Problem requirements ->
Your answer should consist of each line below that contains the string "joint".

Data provided ->

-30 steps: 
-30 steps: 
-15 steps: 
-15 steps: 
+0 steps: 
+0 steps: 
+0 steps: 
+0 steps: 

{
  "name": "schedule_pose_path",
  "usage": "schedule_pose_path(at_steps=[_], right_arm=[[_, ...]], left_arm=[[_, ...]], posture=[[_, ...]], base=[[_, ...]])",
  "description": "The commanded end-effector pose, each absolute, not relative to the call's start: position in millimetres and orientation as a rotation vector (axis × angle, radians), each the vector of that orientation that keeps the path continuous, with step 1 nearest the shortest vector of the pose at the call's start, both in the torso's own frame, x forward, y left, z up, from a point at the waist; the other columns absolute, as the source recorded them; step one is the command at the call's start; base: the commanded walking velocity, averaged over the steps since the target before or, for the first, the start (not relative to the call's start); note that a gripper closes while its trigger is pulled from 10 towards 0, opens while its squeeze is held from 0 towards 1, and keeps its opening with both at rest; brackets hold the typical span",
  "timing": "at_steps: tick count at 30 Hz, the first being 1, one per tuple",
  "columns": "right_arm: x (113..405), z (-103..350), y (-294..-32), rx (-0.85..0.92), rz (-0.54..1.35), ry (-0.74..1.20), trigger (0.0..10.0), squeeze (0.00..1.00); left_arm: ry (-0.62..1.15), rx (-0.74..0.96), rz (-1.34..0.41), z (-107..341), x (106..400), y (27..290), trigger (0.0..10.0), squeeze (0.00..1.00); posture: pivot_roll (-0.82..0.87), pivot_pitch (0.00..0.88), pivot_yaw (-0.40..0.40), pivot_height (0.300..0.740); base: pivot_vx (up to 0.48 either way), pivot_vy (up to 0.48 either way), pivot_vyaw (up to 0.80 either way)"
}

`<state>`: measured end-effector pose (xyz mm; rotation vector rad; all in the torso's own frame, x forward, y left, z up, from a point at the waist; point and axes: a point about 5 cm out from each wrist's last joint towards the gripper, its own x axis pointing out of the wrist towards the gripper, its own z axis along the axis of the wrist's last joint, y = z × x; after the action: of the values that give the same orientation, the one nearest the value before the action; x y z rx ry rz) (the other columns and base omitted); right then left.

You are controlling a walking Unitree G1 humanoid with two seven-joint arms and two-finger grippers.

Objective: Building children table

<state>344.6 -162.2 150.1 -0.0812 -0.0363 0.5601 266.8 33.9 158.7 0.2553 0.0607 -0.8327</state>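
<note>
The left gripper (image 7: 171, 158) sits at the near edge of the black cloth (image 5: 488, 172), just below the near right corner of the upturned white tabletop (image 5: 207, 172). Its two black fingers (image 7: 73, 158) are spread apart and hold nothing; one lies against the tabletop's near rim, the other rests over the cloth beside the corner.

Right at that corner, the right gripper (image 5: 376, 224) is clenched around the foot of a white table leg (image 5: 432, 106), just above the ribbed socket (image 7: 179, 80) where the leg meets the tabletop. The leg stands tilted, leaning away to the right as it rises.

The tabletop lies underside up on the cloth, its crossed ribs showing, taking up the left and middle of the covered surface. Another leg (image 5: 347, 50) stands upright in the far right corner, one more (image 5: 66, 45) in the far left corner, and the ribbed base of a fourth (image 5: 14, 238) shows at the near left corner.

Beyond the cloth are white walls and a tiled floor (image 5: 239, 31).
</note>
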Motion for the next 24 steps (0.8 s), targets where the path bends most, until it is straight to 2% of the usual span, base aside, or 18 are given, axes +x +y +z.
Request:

Solution to the problem ->
`<state>`: measured end-effector pose (xyz mm; rotation vector rad; all in the torso's own frame, x forward, y left, z up, from a point at the waist; point and axes: a point about 5 cm out from each wrist's last joint towards the gripper, its own x axis pointing out of the wrist towards the gripper, its own z axis along the axis of the wrist's last joint, y = z × x; after the action: of the values that give the same orientation, the one nearest the value before the action; x y z rx ry rz) (the other columns and base omitted); right then left.
You are controlling a walking Unitree G1 humanoid with two seven-joint arms and two-finger grippers.

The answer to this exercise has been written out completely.